Where today’s research sees a “new” model of dynamic and multidimensional health, Ayurveda simply nods and says: “Welcome to the club.”

Why a 2,000-Year-Old System Still Solves 21st-Century Problems

We live in a time when you can track your heart rate on your wrist and receive medical advice from a search bar. So why bother with a healthcare system that is thousands of years old? Because, surprisingly, Ayurveda addresses questions that our high-tech world still struggles with.

Modern life may offer convenience, but it also brings stress, burnout, sleep problems and a constant undercurrent of anxiety — not to mention a significant number of chronic illnesses. These are not merely inconveniences; they are among the very things fuelling today’s epidemics of lifestyle- and pollution-related conditions — from stress-induced insomnia to respiratory and metabolic disorders. And the reality is that most of them cannot simply be solved with a pill or surgery.

This is exactly where Ayurveda shines. While modern medicine targets disease aggressively, this traditional system approaches wellbeing more broadly: physically, mentally, socially and emotionally. It looks for the many factors that may negatively affect your physiology, teaches you to notice the subtle signs of imbalance in the body, and helps you make adjustments that accumulate over time to improve long-term wellbeing.

Instead of waiting for your body to wave a giant red flag, Ayurveda says: “Pay attention to your body’s whispers.” That afternoon crash, your temperamental digestion, your tight shoulders — these are signs that your system is losing balance. And rather than limiting the approach to fighting disease, Ayurveda says: “Let us improve your wellbeing too.” There is no reason why you cannot support your overall health while modern medicine addresses disease.

Here is why Ayurveda is especially relevant in Europe today:

  • Stress and burnout: When your brain feels like it has 59 browser tabs open, Ayurveda offers simple daily practices to calm the noise.
  • Gut health: Long before “probiotics” became a buzzword, Ayurveda already viewed digestion as the foundation of wellbeing.
  • Prevention rather than crisis management: While modern medicine often intervenes after things go wrong, Ayurveda aims to stop you falling off the cliff in the first place.
  • Mind-body connection: Ayurveda never separated mental and physical health — something modern science is only now beginning to fully acknowledge.
  • Personalisation: Forget one-size-fits-all advice. Ayurveda adapts its recommendations to you — not to a “standard person” who does not really exist.

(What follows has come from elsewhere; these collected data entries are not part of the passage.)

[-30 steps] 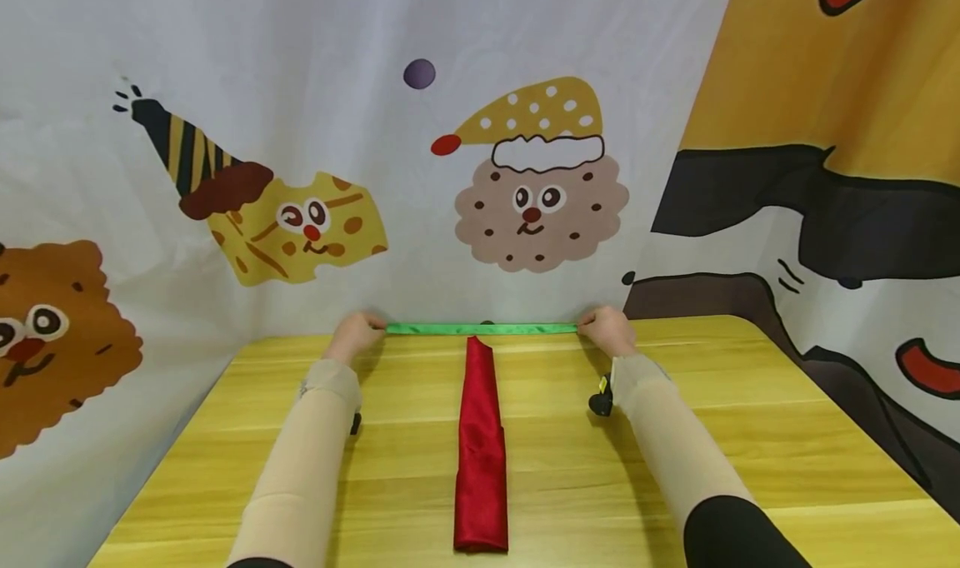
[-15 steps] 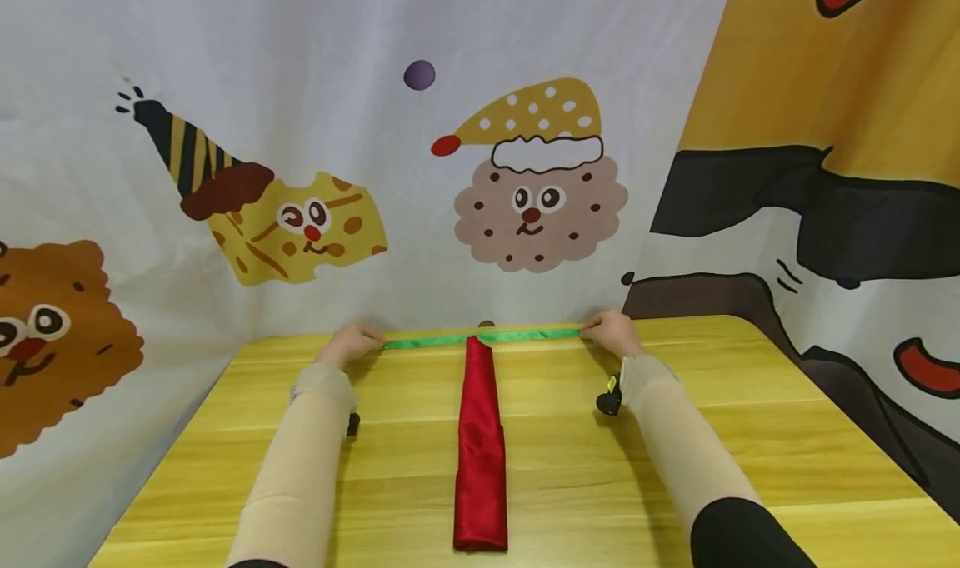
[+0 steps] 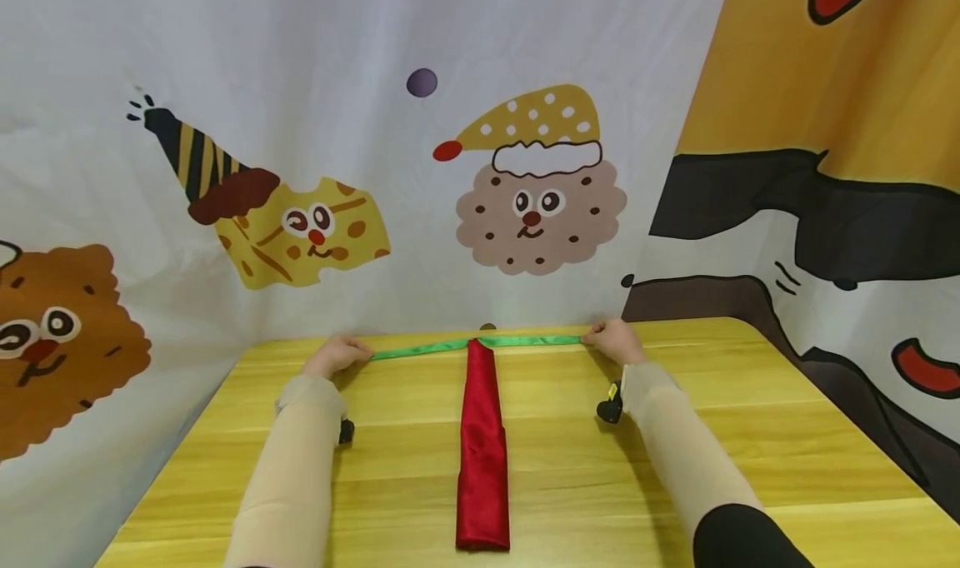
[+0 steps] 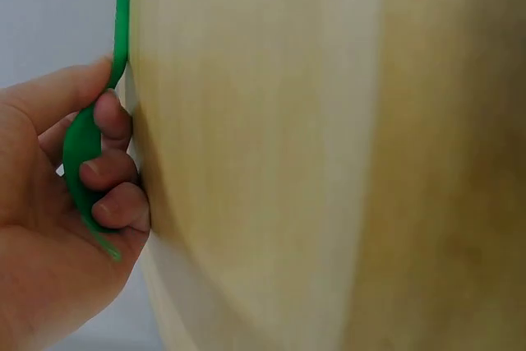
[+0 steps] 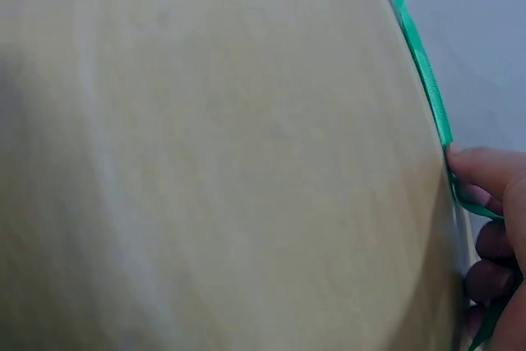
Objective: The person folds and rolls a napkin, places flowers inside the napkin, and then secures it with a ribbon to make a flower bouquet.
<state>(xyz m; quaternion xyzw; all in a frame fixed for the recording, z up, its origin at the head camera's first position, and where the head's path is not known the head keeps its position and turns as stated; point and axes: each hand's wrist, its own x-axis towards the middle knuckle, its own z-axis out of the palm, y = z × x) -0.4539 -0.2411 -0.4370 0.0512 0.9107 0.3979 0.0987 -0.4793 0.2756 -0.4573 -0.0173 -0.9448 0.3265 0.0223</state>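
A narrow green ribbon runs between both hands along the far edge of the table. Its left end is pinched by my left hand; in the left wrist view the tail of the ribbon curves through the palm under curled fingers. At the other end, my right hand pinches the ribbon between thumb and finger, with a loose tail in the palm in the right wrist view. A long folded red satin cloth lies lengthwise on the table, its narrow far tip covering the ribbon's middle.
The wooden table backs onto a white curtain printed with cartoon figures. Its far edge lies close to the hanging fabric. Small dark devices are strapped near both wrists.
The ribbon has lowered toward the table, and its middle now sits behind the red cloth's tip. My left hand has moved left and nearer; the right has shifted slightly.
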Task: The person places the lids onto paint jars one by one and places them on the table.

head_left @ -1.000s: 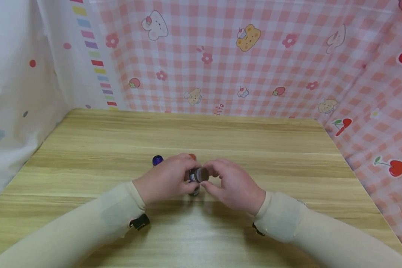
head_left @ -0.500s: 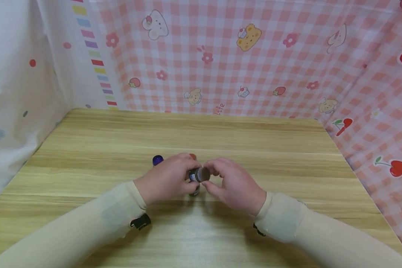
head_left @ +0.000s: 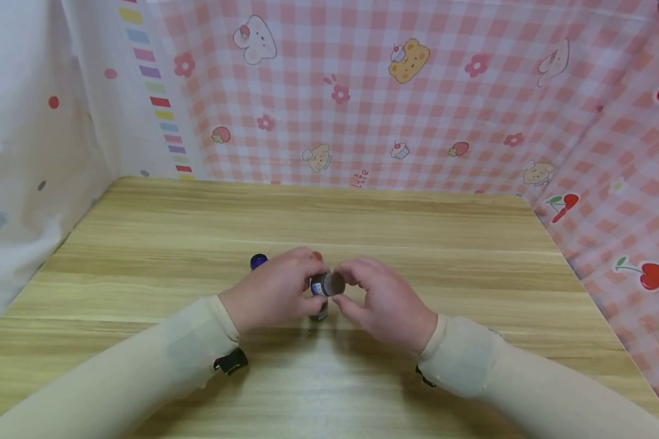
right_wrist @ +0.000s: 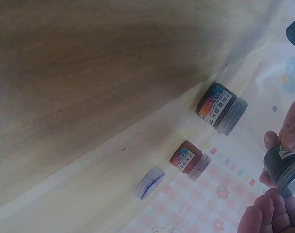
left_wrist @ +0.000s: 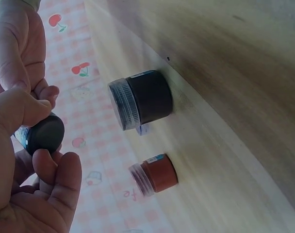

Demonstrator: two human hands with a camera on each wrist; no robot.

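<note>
My left hand (head_left: pixel 277 289) grips a small dark paint jar (head_left: pixel 318 285) with a white label, tipped on its side above the table. Its lid (head_left: pixel 337 284) points toward my right hand (head_left: pixel 384 302), whose thumb and curled fingers pinch the lid's edge. The left wrist view shows the jar's dark base (left_wrist: pixel 46 133) between my fingers. Below stands a black paint jar (left_wrist: pixel 150 97) with a clear ribbed lid, mostly hidden by my left hand in the head view. Farther back is a red-brown paint jar (right_wrist: pixel 186 158), lid on.
A small round blue-topped piece (head_left: pixel 259 261) sits beyond my left hand. In the right wrist view a low clear piece with a blue rim (right_wrist: pixel 150 182) stands past the red-brown jar. Pink checked cloth (head_left: pixel 362 103) walls the back of the wooden table (head_left: pixel 329 390).
The held jar has turned and shifted slightly to the right, showing more of its label. Both hands have stayed nearly in place, the left rising a touch.
</note>
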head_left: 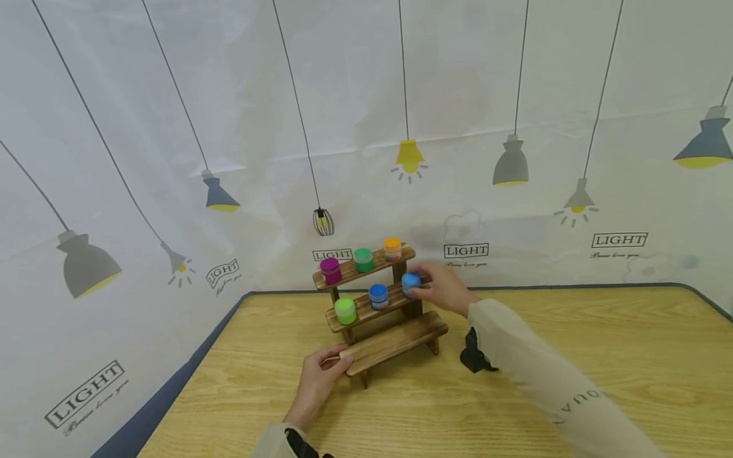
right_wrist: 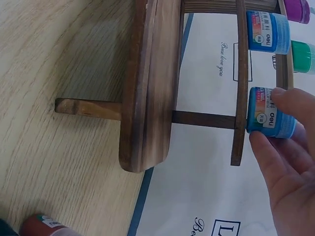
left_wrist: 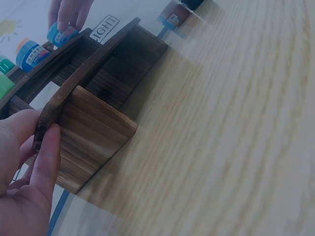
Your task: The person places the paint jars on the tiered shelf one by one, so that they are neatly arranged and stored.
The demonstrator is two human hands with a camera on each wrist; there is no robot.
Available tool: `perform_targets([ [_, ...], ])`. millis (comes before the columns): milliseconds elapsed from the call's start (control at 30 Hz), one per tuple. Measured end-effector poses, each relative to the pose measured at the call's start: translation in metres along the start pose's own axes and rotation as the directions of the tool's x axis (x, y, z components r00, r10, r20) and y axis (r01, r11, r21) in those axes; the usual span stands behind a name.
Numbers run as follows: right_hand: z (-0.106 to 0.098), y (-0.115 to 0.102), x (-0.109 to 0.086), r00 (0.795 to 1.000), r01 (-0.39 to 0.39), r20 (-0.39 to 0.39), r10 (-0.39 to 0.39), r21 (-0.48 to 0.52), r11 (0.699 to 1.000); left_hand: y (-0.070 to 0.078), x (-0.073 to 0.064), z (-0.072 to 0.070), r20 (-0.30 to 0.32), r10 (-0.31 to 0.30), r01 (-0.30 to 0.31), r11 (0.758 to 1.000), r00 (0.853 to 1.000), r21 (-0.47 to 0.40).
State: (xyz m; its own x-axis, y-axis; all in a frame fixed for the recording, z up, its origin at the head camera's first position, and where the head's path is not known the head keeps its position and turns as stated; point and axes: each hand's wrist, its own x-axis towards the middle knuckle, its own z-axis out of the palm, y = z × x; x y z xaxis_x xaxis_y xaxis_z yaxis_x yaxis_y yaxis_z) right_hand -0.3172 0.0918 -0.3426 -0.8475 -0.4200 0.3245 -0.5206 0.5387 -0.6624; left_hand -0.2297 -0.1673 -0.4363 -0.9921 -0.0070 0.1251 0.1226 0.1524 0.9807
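Below centre, clamped fingers of right hand (head_left: 446,289) on round light-blue jar (head_left: 409,284), left hand (head_left: 321,375) on tiered brown wooden stand (head_left: 395,344).

Site: a tabletop booth or corner screened with printed sheeting; whether it sits in a home, office or studio cannot be told. Evidence: wood-grain table (head_left: 630,343) under and around the three-tier wooden stand (head_left: 395,343). Pale, creased sheeting (head_left: 355,83) rises behind the stand and along its left, bearing drawn pendant lamps (head_left: 409,152) and boxed "LIGHT" lettering (head_left: 466,250). Dark blue band (head_left: 150,413) borders the tabletop left of the stand.
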Motion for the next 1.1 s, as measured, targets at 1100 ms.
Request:
perform_targets([
  [1100, 0.013, 0.004, 0.001, 0.996, -0.072, -0.048, 0.078, 0.118, 0.99, -0.001, 0.001, 0.002, -0.047, -0.011, 0.013, 0.999, 0.999, 0.044],
])
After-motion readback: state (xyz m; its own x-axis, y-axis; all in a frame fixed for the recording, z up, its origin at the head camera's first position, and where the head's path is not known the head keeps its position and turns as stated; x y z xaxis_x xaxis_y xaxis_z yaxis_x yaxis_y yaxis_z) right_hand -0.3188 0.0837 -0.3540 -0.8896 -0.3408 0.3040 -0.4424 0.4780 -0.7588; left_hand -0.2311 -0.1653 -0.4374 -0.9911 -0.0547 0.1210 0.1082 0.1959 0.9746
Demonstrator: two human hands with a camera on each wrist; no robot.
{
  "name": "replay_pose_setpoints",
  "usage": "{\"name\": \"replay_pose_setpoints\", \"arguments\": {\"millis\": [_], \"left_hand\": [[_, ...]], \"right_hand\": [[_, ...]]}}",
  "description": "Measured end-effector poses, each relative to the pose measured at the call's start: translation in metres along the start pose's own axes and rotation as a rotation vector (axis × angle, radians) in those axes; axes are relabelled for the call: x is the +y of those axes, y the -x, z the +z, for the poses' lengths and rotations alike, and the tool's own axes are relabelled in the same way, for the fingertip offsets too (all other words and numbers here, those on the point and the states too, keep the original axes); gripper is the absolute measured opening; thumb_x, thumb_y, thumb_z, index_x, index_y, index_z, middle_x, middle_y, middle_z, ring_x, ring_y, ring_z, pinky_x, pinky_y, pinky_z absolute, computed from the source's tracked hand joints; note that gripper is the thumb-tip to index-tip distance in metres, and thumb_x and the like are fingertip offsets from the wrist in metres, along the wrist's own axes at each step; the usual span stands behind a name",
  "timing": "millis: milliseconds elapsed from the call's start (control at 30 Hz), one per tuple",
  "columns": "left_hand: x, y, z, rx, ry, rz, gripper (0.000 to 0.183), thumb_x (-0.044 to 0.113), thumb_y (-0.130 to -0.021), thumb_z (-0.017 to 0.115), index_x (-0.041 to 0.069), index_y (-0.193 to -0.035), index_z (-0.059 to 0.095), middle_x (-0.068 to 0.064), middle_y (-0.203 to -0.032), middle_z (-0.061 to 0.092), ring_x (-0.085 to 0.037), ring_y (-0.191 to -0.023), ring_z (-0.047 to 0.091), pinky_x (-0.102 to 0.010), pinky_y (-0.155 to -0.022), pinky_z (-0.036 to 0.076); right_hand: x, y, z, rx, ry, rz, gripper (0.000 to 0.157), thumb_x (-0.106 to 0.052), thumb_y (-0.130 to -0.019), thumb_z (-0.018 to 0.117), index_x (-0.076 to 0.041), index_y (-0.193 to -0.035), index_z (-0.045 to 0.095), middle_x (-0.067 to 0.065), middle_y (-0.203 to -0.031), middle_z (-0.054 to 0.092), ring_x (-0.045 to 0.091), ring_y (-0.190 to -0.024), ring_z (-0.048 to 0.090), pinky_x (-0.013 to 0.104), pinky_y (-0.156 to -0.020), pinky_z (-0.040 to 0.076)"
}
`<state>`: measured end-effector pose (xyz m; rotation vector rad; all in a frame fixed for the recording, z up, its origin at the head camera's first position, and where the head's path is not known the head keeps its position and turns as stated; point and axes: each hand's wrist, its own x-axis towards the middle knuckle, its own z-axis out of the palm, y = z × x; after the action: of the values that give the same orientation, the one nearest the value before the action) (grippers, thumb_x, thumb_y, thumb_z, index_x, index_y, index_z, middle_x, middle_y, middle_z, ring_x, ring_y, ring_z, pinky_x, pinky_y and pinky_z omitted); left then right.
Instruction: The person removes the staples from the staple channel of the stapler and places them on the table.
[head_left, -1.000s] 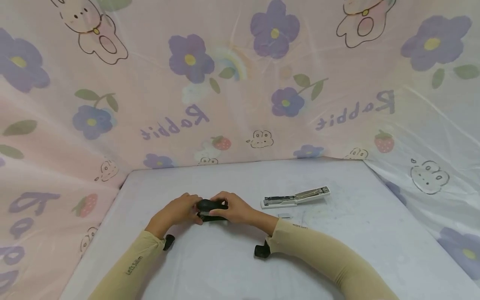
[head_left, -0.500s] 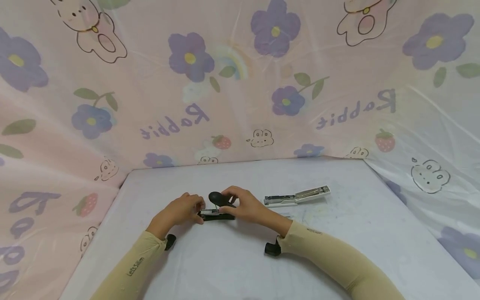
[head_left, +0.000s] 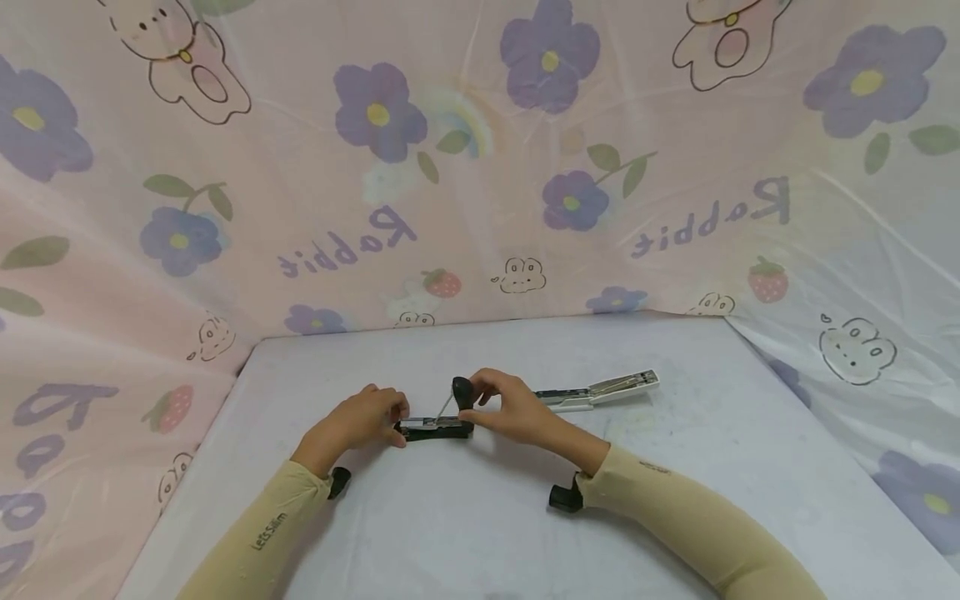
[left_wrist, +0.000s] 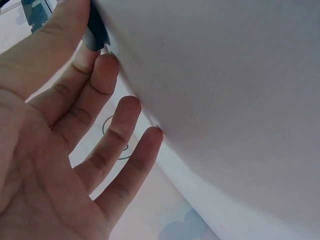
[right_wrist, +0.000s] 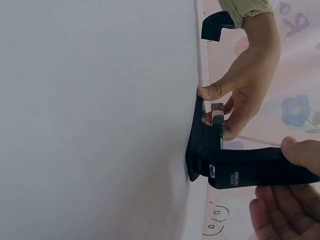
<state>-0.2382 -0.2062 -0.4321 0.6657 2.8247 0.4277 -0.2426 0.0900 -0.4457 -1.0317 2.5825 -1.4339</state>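
Observation:
A black stapler (head_left: 435, 432) rests on the white table with its top cover (right_wrist: 250, 167) swung up almost upright. A thin rod runs from the cover down to the silver magazine (head_left: 423, 423). My left hand (head_left: 369, 419) pinches the front end of the stapler's base between thumb and fingers; its other fingers spread near the table in the left wrist view. With thumb and fingers my right hand (head_left: 513, 408) holds the raised cover near its end. To the right lies a white stapler (head_left: 633, 382), opened wide, its near part partly behind my right hand.
The white tabletop (head_left: 450, 533) spreads around the staplers. Behind it and along the sides hangs a printed curtain (head_left: 465, 192) with flowers and rabbits. Black wrist mounts (head_left: 566, 497) stick out below both sleeves.
My right hand has drawn the black stapler's cover up and to the right, from nearly closed to almost upright, baring the magazine. The left hand has stayed at the front end.

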Motion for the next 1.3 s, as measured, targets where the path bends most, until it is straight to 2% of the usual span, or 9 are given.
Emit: {"name": "replay_pose_setpoints", "arguments": {"millis": [200, 367, 500, 667, 800, 967, 1100, 1200, 1300], "left_hand": [[0.002, 0.003, 0.000, 0.008, 0.002, 0.000, 0.037, 0.030, -0.083, 0.094, 0.016, -0.104, 0.067, 0.004, -0.094, 0.060, -0.019, -0.094, 0.050, -0.042, -0.081, 0.046], [0.002, 0.004, 0.000, 0.013, -0.004, -0.004, 0.037, 0.030, -0.084, 0.093, 0.015, -0.105, 0.067, 0.004, -0.095, 0.060, -0.019, -0.096, 0.050, -0.043, -0.082, 0.047], [0.001, 0.004, 0.001, 0.012, -0.002, -0.010, 0.037, 0.030, -0.084, 0.093, 0.015, -0.105, 0.067, 0.005, -0.095, 0.060, -0.019, -0.096, 0.050, -0.043, -0.084, 0.047], [0.001, 0.004, 0.003, 0.003, -0.001, -0.012, 0.037, 0.031, -0.084, 0.093, 0.016, -0.106, 0.067, 0.004, -0.095, 0.060, -0.019, -0.098, 0.050, -0.043, -0.085, 0.047], [0.002, 0.004, 0.003, 0.005, -0.008, -0.014, 0.036, 0.031, -0.084, 0.093, 0.016, -0.105, 0.067, 0.005, -0.095, 0.060, -0.020, -0.099, 0.051, -0.044, -0.085, 0.047], [0.004, 0.005, 0.001, 0.003, -0.013, -0.009, 0.036, 0.030, -0.085, 0.093, 0.015, -0.105, 0.067, 0.004, -0.094, 0.060, -0.021, -0.100, 0.052, -0.044, -0.085, 0.048], [0.003, 0.005, 0.002, -0.001, -0.017, -0.013, 0.036, 0.030, -0.085, 0.093, 0.016, -0.105, 0.067, 0.005, -0.094, 0.059, -0.021, -0.100, 0.052, -0.045, -0.086, 0.047], [0.002, 0.005, 0.002, 0.000, -0.010, -0.015, 0.036, 0.030, -0.085, 0.093, 0.016, -0.105, 0.067, 0.005, -0.095, 0.059, -0.021, -0.100, 0.051, -0.045, -0.086, 0.047], [0.002, 0.005, 0.002, 0.005, 0.000, -0.012, 0.036, 0.030, -0.085, 0.092, 0.016, -0.106, 0.067, 0.004, -0.095, 0.059, -0.021, -0.100, 0.051, -0.046, -0.086, 0.046]], "right_hand": [[0.002, 0.007, -0.005, -0.003, -0.030, 0.031, 0.029, -0.017, -0.093, 0.087, -0.012, -0.116, 0.070, -0.004, -0.111, 0.072, 0.017, -0.100, 0.071, 0.045, -0.096, 0.057], [0.006, 0.015, -0.012, 0.004, -0.018, 0.039, 0.027, -0.019, -0.094, 0.086, -0.013, -0.115, 0.069, -0.005, -0.106, 0.072, 0.013, -0.099, 0.071, 0.045, -0.096, 0.057], [0.013, 0.022, -0.017, -0.003, -0.017, 0.057, 0.029, -0.017, -0.093, 0.086, -0.015, -0.117, 0.069, -0.004, -0.109, 0.072, 0.013, -0.101, 0.072, 0.043, -0.098, 0.057], [0.023, 0.033, -0.023, -0.013, 0.061, 0.103, 0.031, -0.016, -0.092, 0.088, -0.019, -0.115, 0.067, -0.006, -0.115, 0.071, 0.015, -0.108, 0.068, 0.040, -0.097, 0.056], [0.023, 0.037, -0.026, -0.040, 0.137, 0.112, 0.031, -0.020, -0.094, 0.087, -0.019, -0.116, 0.066, -0.005, -0.119, 0.069, 0.018, -0.114, 0.067, 0.043, -0.098, 0.055], [0.016, 0.036, -0.029, -0.054, 0.238, 0.055, 0.031, -0.019, -0.093, 0.087, -0.014, -0.116, 0.066, -0.001, -0.119, 0.067, 0.021, -0.116, 0.065, 0.045, -0.103, 0.054], [0.009, 0.034, -0.026, -0.065, 0.319, 0.005, 0.037, -0.024, -0.094, 0.087, -0.011, -0.122, 0.067, 0.000, -0.120, 0.067, 0.020, -0.115, 0.062, 0.044, -0.102, 0.053], [0.001, 0.030, -0.021, -0.027, 0.398, -0.065, 0.041, -0.029, -0.094, 0.087, -0.011, -0.126, 0.067, 0.001, -0.121, 0.068, 0.020, -0.115, 0.060, 0.045, -0.104, 0.050], [-0.010, 0.024, -0.014, 0.047, 0.463, -0.153, 0.037, -0.027, -0.094, 0.086, -0.014, -0.124, 0.069, -0.001, -0.120, 0.068, 0.020, -0.116, 0.060, 0.046, -0.107, 0.048]]}}
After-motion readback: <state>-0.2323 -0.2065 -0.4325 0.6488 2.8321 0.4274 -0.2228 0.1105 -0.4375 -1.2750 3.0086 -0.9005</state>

In other words: Ayurveda is not about abandoning your doctor. It is about filling the gaps that modern healthcare systems often leave wide open — helping you feel balanced, resilient and genuinely healthy.

From Ancient Roots to Global Recognition: The Journey of Ayurveda

Ayurveda (“knowledge of life” in Sanskrit) is believed to have originated in the Indus Valley — in what is now modern-day Pakistan. We are speaking about a medical tradition that has existed for more than two millennia. Along the way, it did not remain isolated. Ayurveda exchanged ideas with other great medical systems of the ancient world, including Chinese, Tibetan and even Greek traditions.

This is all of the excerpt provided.